Naturally, putting so much emphasis and pressure on the performance of an A.I. scripted character was not always met with burning enthusiasm from the development team. The game hit roadblocks plenty of times getting the formula for Elizabeth right. She had to follow and react seamlessly along a player lead path. What we see comes at the cost of more than a few prototype Elizabeths doomed to repeatedly fall through floors, go cross-eyed and warp through the air in early builds.
As her implementation seems to have broken new ground it will be exciting to see just how well she features within the game and crucially, how this approach might influence games in the future.

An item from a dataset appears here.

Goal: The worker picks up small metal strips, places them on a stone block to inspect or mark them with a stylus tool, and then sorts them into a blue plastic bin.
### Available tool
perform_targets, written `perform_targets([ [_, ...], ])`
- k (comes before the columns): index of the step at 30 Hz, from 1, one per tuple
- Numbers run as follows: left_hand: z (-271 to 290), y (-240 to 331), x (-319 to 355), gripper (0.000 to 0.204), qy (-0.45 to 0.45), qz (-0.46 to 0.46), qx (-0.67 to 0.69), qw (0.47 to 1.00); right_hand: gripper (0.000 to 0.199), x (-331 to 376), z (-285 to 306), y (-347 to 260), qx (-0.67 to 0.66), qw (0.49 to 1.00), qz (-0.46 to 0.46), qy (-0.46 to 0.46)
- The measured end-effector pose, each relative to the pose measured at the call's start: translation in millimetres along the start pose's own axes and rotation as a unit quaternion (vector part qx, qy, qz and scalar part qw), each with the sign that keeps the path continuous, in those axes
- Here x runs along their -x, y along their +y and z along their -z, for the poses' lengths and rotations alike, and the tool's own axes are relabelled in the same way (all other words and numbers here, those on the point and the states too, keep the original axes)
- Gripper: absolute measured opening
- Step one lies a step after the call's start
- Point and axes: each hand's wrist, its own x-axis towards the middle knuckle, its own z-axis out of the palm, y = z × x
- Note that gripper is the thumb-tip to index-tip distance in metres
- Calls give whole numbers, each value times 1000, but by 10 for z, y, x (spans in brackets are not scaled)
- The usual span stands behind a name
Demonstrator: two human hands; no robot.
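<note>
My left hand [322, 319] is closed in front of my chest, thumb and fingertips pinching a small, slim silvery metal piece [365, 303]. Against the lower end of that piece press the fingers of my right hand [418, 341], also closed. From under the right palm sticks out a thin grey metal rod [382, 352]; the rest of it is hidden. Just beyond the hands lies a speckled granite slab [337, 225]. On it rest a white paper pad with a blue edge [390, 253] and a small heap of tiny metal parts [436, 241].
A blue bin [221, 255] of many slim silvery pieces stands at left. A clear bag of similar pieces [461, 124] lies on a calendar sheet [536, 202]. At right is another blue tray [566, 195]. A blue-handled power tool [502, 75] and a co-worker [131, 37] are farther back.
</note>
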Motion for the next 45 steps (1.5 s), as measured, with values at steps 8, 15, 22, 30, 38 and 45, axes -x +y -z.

There has been talks before about the changing appearances of Elizabeth before, but it is useful to understand why things appear in this game the way they do. Elizabeth’s oversize eyes are intended to make it easier for the player to see her expression at a distance and to empathize with her. A more practical approach having been optioned over a stylistic one. In terms of how the game flows, all dialogue and cut scenes take place within the moving gameplay rather than through FMVs, so the player does not feel removed from the action.
The player interaction is so detailed that players are even alerted to Elizabeth’s current emotional state at times. An emotional state that changes in reaction to the player’s actions. This is a partner character, and as such she will aid Booker in combat throwing ammo and health when needed and attack in equal measure using her own abilities. A reliance on Elizabeth is established rather than using her as a plot accessory. Ultimately, that emotional and practical mutual reliance is the goal of a successful A.I. accomplice lead partnership.
What’s Next for A.I. Partners
The interactive accomplice is not a new gimmick, this is a familiar device within narrative driven games. Although more fringe style sci-fi vocal accomplices like GlaDOS in Portal and SHODAN in System Shock 1 and 2 owe much of their depiction to Hal 9000 in Stanley Kubrick’s 2001: A Space Odyssey, there are plenty of A.I. sidekicks in games that could only have been depicted so effectively in this medium.
There are familiar examples in gaming’s most mainstream franchises. The Legend of Zelda has relied on actively participating accomplices since an Owl guided us through Koholint Island in Link’s Awakening. Many entries in the series come with a tour guide, from the nerve testing instruction manual like Navi in Ocarina Of Time to the father figured King of Red Dragons in the Wind Waker. The latter mentioned mentor memorably revealed to be a far more significant character at the games finale. The role is not often a throw away one.
Naughty Dog‘s survival-horror, The Last of Us will offer a take on the crucial A.I. partnership as the player lead Joel guides around an intuitively programmed Ellie. If gamers ever get to see this relationship formed in the troubled The Last Guardian or not, the chances are the game would offer another step towards how players approach their polygon partners.
The A.I. partnerships in The Last of Us and Bioshock Infinite will more than likely shape how this creative tool is implemented in future games. These are two of the year’s biggest releases. They come at a tipping point for the AAA game, the point at which they evolve to a more involving experience. As the world rushes towards the PS4 and the next console generation, there will be more processing power to make the Elizabeths of the future less of a logistical challenge and more of a must have mainstay.
Whether cyber or steam punk, Ken Levine finds worlds that challenge perceptions and inventing ways for gamers to play through them. He may not ask to be thought of as ‘changing the landscape of games’, but that seems to be happening whether he likes it or not.